Percy Jackson and the Olympians: The Chalice of the Gods

“Thanks,” I said. “My goal for the week was not to be a total fool.”

“Ganymede has no business being a god!” Gary said. “Any object that grants humans immortality is odious and wrong. You are all meant to wither and die and return to dust. That is your purpose!”

“Yay for purpose.”

“You were the first demigod in millennia to turn down immortality,” Gary said. “I respect that. You get me.”

“This has been a nice bonding experience,” I said. “I think you’ve proven your point. Can I have the cup back now?”

Gary glowered. “You can’t be serious. Why would you complete this foolish quest? Walk away! Let Ganymede be punished! Let the gods lose their precious chalice so they have one less way to pass on the curse of immortality to others!”

“I totally would,” I said. “Except I need a letter of recommendation for college. And I promised Ganymede. Besides, do you really think he is the one to punish? He didn’t ask to get kidnapped by Zeus, right?”

“Oh, please!” Gary said. “You think eternal youth and immortality make him the victim here?”

“I mean . . . have you seen the guy? He’s a nervous wreck.”

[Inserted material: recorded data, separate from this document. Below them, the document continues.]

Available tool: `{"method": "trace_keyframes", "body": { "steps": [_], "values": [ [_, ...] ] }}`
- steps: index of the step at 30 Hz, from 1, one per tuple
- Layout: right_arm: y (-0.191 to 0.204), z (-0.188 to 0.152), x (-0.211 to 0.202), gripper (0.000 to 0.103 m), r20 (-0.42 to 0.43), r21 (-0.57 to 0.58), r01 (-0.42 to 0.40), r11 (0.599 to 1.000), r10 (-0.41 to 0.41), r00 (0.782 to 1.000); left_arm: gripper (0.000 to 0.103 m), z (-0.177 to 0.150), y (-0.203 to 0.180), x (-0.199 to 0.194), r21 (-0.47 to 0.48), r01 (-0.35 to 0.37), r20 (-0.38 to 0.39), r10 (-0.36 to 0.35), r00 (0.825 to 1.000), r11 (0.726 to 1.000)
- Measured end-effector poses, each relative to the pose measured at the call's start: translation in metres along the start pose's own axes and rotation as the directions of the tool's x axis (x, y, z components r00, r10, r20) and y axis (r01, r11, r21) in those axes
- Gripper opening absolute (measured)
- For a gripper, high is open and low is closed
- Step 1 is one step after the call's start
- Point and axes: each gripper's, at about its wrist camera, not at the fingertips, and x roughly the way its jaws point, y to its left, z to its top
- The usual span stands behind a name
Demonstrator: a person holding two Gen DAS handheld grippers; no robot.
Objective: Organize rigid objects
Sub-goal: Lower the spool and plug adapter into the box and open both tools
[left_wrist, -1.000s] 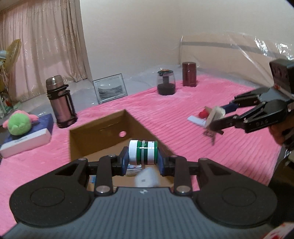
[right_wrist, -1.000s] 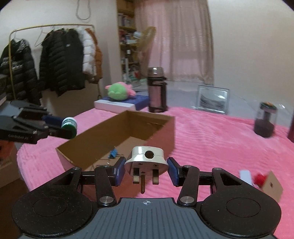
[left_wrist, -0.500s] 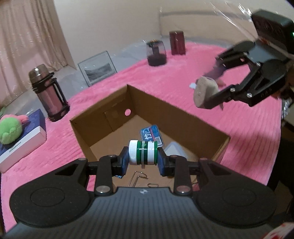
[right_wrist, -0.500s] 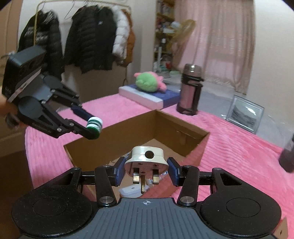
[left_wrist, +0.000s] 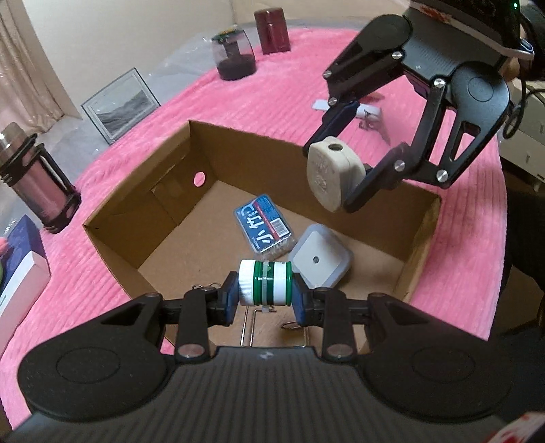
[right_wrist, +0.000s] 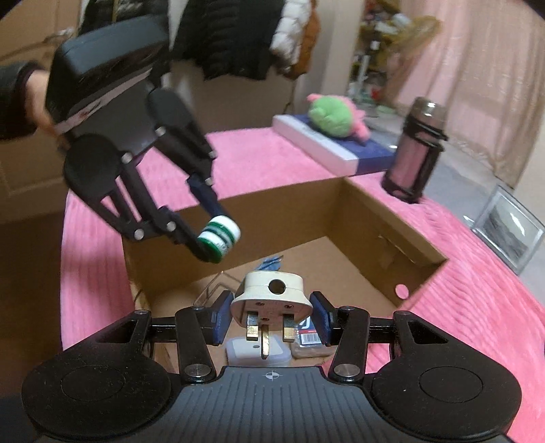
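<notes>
My left gripper [left_wrist: 265,289] is shut on a green-and-white bottle [left_wrist: 265,283] and holds it above the open cardboard box [left_wrist: 143,204]. My right gripper [right_wrist: 269,317] is shut on a cream three-pin plug [right_wrist: 269,296] and also hangs over the box [right_wrist: 391,218]. In the left wrist view the plug [left_wrist: 328,177] hangs over the box's far right side. In the right wrist view the bottle [right_wrist: 218,238] is over the box's left side. A blue card pack [left_wrist: 264,228], a white square case [left_wrist: 320,260] and wire clips [left_wrist: 252,323] lie inside the box.
The box sits on a pink blanket [left_wrist: 272,98]. A steel flask [left_wrist: 34,184], a picture frame [left_wrist: 119,105], a dark jar [left_wrist: 235,56] and a maroon canister [left_wrist: 274,30] stand beyond it. A green plush [right_wrist: 333,114] lies on a flat blue-and-white box [right_wrist: 333,146]. Small items [left_wrist: 368,112] lie on the blanket behind the right gripper.
Both grippers have moved in over the box and tilted down toward its inside, each still holding its object. The plug and the bottle are now closer together.
</notes>
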Motion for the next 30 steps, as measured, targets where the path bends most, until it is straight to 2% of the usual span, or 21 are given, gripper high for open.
{"method": "trace_keyframes", "body": {
  "steps": [8,14,21,30],
  "values": [
    [-0.006,0.001,0.031,0.046,-0.081,-0.129,-0.094,0.987,0.084,0.993,0.027,0.002,0.007,0.019,0.083,0.099,-0.036,-0.097,0.995,0.992],
    [-0.003,0.0,0.048,0.046,-0.149,-0.245,-0.2,0.949,0.167,0.975,0.027,0.0,0.008,0.033,0.156,0.192,-0.07,-0.183,0.981,0.969],
    [-0.003,0.003,0.074,0.046,-0.252,-0.343,-0.332,0.878,0.254,0.934,0.027,-0.002,0.01,0.047,0.243,0.277,-0.133,-0.251,0.959,0.929],
    [0.008,-0.002,0.103,0.046,-0.395,-0.441,-0.453,0.774,0.286,0.873,0.027,0.003,0.006,0.069,0.317,0.389,-0.226,-0.33,0.917,0.865]
  ]
}}
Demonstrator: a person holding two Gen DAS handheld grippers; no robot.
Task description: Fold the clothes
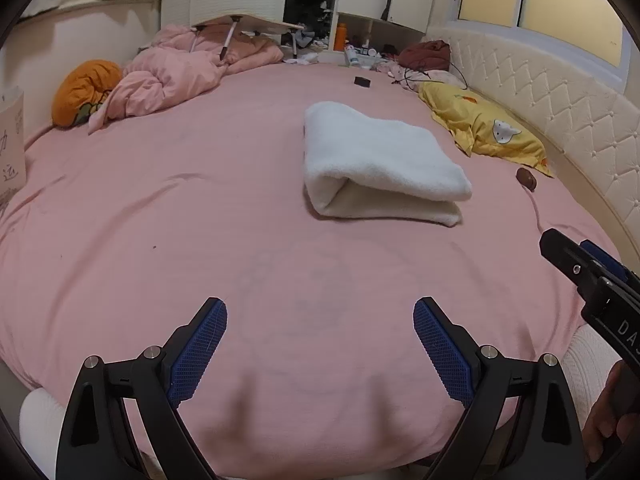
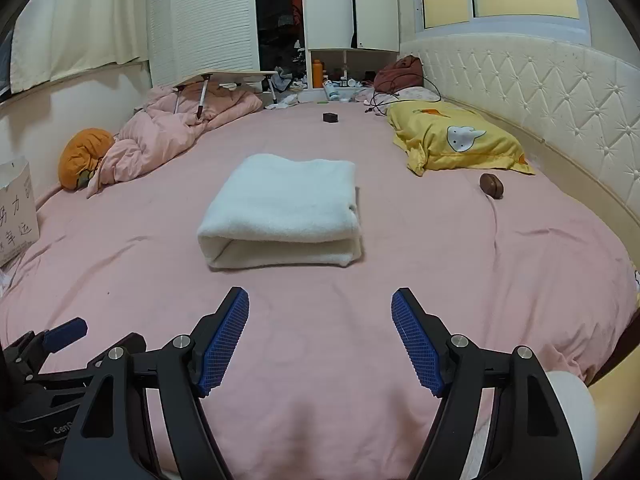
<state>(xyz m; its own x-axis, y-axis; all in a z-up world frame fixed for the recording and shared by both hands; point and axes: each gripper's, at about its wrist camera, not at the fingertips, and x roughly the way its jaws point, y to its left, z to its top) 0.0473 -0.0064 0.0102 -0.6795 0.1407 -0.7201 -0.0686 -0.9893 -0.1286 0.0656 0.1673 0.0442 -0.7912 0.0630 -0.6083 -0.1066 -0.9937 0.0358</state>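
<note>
A white fluffy garment (image 1: 376, 160) (image 2: 284, 208) lies folded into a thick rectangle in the middle of the pink bed sheet (image 1: 160, 220) (image 2: 440, 248). Its folded edge faces me. My left gripper (image 1: 320, 308) hovers open over the near part of the bed, short of the garment, with nothing between its blue pads (image 1: 200, 352). My right gripper (image 2: 320, 300) is open too, empty, just in front of the garment's near edge. Each gripper shows at the side of the other's view.
A yellow pillow (image 2: 456, 140) and a small brown case (image 2: 491, 185) lie right, by the padded headboard (image 2: 560, 92). A bunched pink duvet (image 2: 176, 132), orange cushion (image 2: 84, 152) and folding lap table (image 2: 224, 76) sit far left. A small black box (image 2: 330, 117) lies beyond the garment.
</note>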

Gary folded his withered arms. “I’m disappointed, Percy Jackson. If you insist on helping Ganymede, I suppose I was wrong about you. Grave dust it is.”

“Hold on!” I squeaked. Sometimes when I’m in imminent danger of death, my Mickey Mouse voice comes out. “Look, I get why you’re angry. But seeing as we have common ground with the whole mortals shouldn’t be gods thing, isn’t there some way we can reach a deal?”

Gary studied me. The milky splotches drifted across his eyes like clouds on some alien planet.

“Perhaps . . .” His sly tone made me sorry I’d asked. “How about I give you one chance to win the cup? You should feel honored, Percy Jackson. In the history of humankind, I have only made this offer to one other hero.”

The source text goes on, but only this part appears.